Это рабочий ПК (Windows 10, 64-битный), к которому у меня нет доступа администратора.Я должен удалить / установить с помощью ИТ в моем университете, что является проблемой, поэтому я хочу прийти к ним с планом.В моей библиотеке пакетов по умолчанию используется сетевой диск, на котором я могу читать / писать, и у меня ограниченный доступ к жестким дискам;В любом случае я не могу изменить место установки пакетов в R Studio.Я не знаю, могу ли я переустановить более старую версию R и R Studio или это поможет.Многие пакеты, которые я использую, разработаны для текущей версии R, и у меня были некоторые другие проблемы, поэтому я обновил их в первую очередь.Точно такие же сценарии и файлы данных работают правильно на другом ПК (мой личный ноутбук, который также актуален для R, R Studio и пакетов);единственные изменения, которые я сделал, - это рабочий каталог, поэтому данные загружаются правильно.У меня также не было проблем с установкой пакетов.

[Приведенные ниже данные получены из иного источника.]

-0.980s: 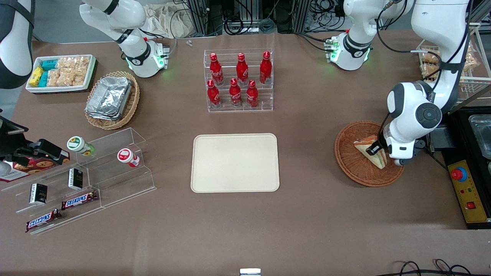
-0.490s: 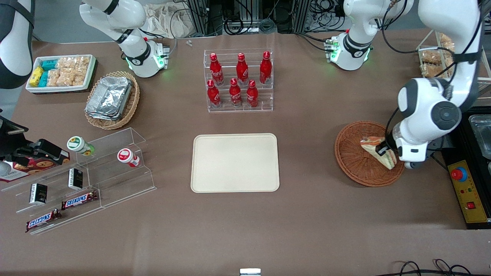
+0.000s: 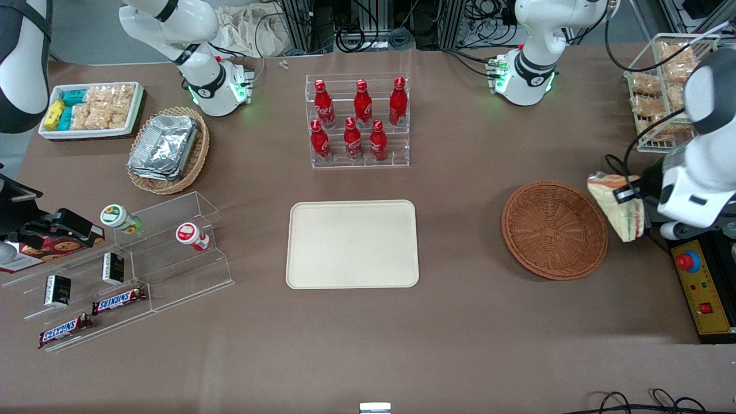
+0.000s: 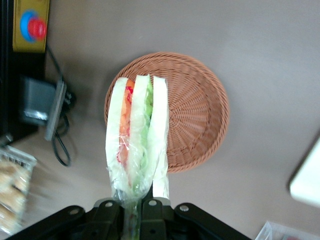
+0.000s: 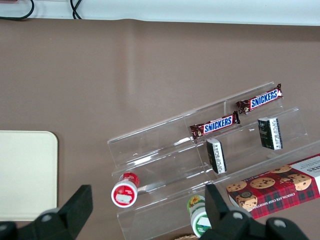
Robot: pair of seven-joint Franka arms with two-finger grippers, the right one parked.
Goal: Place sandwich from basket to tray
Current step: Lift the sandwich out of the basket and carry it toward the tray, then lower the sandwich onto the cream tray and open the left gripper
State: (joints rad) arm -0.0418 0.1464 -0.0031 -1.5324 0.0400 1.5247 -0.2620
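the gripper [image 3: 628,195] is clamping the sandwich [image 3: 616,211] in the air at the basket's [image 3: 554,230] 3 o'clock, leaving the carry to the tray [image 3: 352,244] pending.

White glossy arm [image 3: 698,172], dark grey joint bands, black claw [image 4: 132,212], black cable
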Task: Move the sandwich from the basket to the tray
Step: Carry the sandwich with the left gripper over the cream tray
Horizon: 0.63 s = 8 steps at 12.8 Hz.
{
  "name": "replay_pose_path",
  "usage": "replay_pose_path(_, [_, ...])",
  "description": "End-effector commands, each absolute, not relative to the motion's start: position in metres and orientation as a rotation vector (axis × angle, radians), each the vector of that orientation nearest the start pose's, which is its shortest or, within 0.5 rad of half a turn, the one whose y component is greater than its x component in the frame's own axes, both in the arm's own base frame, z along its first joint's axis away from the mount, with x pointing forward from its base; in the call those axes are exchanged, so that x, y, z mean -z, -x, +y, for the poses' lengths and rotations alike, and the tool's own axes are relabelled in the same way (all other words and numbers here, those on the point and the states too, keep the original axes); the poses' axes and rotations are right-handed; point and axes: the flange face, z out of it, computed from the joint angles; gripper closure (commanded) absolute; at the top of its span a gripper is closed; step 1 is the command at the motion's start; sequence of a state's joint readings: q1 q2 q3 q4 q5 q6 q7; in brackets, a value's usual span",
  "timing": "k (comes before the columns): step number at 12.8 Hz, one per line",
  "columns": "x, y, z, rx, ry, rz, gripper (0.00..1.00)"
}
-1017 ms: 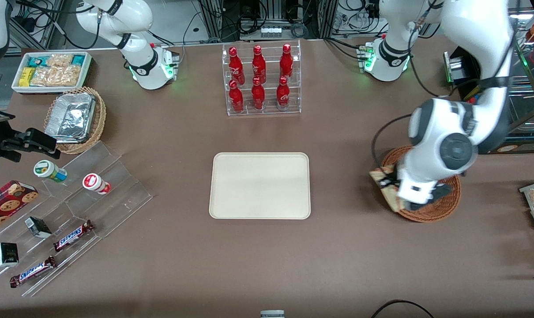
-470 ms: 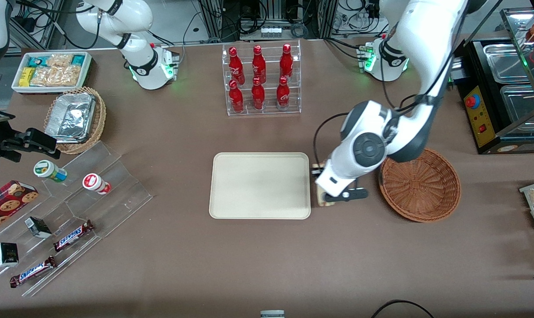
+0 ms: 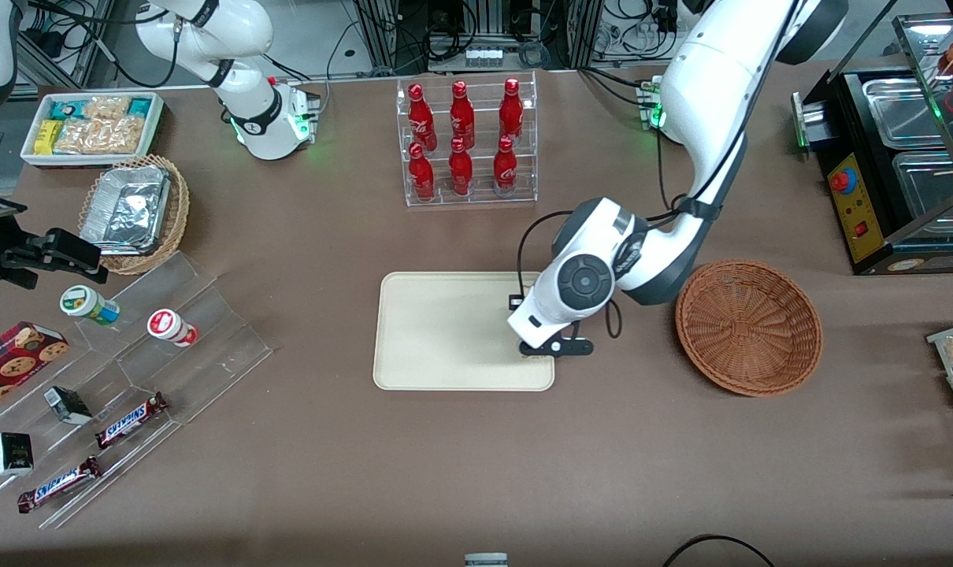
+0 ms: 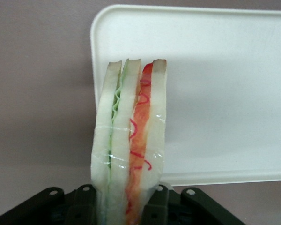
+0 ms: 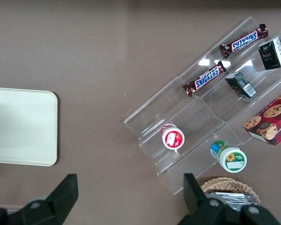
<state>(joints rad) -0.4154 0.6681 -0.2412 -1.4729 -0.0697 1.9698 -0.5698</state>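
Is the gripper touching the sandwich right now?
Touching. The left wrist view shows the gripper with its fingers pressed against both sides of the sandwich.

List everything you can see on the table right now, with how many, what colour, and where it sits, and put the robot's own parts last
sandwich: 1, white bread with green and red-orange filling, held over the tray's edge
tray: 1, cream, mid-table
basket: 1, reddish-brown wicker, beside the tray toward the working arm's end, nothing in it
bottles: 6, red, in a clear rack farther from the front camera than the tray
foil container: 1, silver, in a tan wicker basket toward the parked arm's end
white bin: 1, holds snack packets, beside that tan basket
Snickers bars: 2, brown, on a clear stepped stand
cups: 2, one green-labelled, one red-labelled, on that stand
cookie box: 1, red, beside the stand
gripper: 1, black, over the tray, shut on the sandwich
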Motion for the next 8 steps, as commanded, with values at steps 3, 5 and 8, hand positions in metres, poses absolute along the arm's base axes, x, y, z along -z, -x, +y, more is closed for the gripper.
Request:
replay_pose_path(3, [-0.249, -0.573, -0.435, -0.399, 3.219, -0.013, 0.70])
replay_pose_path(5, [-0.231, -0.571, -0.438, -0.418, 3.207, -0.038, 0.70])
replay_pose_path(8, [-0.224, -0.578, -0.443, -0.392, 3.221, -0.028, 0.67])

Вот пример моего кода;Поскольку мои сценарии очень длинные, сложные и специфичные для данных, я подготовил более упрощенную версию того, что они делают в качестве примера.Я действительно не думаю, что что-то не так с самими сценариями, как я упоминал ранее, я запускал их много раз перед обновлением.Я подозреваю, что что-то не так с установкой R, R studio или rmarkdown.
Основной сценарий, который вызывает render()
из rmarkdown:
setwd("D:/Working Directory")
library("rmarkdown")
folder=paste0(getwd(),"/")
file_list=list.files(path=folder, pattern="*_MF.csv")
for (i in 1:length(file_list)){
render("Processing and QA Template.rmd",
output_file = paste0(substr(file_list[i],1, nchar(file_list[i])-4),".html"), output_dir = folder,
params=list(data=file_list[i], path=folder))
}
rmarkdown с именем «Processing»и QA Template.rmd », который находится в« D: / Working Directory »:
---
title: "Example Processing and QA"
author: "Matt Brege "
date: "2018-12-12"
output: html_document
params:
data: x
path: x
---
```{r, echo=FALSE, message=FALSE}
library(dplyr)
library(ggplot2)
library(tidyr)
file_name <- substr(params$data, 1, nchar(params$data)-7)
folder <- params$path
input <- tbl_df(read.csv(paste0(file_name, "_MF.csv"), stringsAsFactors = FALSE))
```
```{r, echo=FALSE}
#...a series of long and complicated data manipulations later…
write.csv(input7, paste0("Output/", file_name, "_QAd.csv"), row.names=FALSE, na="")
```
```{r,r, echo=FALSE, warning=FALSE, message=FALSE}
#...plotting section…
# these are just examples
p1 <-ggplot(diamonds, aes(x=carat, y=price)) + geom_point()
print(p1)
p2<- ggplot(diamonds, aes(x=carat, y=price, color=clarity)) + geom_point()
print(p2)
p3<- ggplot(diamonds, aes(x=carat, y=price, color=cut)) + geom_point()
print(p3)
```
Наконец, я нашел следующие похожие посты о том, что кажется той же проблемой, но они старые и изразличные версии R, и, похоже, в любом случае это не было разрешено в этих случаях:
RMarkdown не может связать: html_dependency не найден
RNotebook не можетвывод из-за html_dependency не найден
R ищет неправильное место для html-зависимости
Одно из предложений по последней ссылке было очистить кеш: «Если вы кэшировали чанк, содержащий виджеты HTML, вам может потребоваться аннулировать кеш после обновления пакетов R.- Йихуэй Се 6 декабря '17 в 19:00 ”, но я не совсем уверен, что это значит или как это сделать.Обычно я запускаю cat("\014")
и rm(list=ls())
в начале каждого сценария, но я не знаю, означает ли это предложение, и оно не помогло.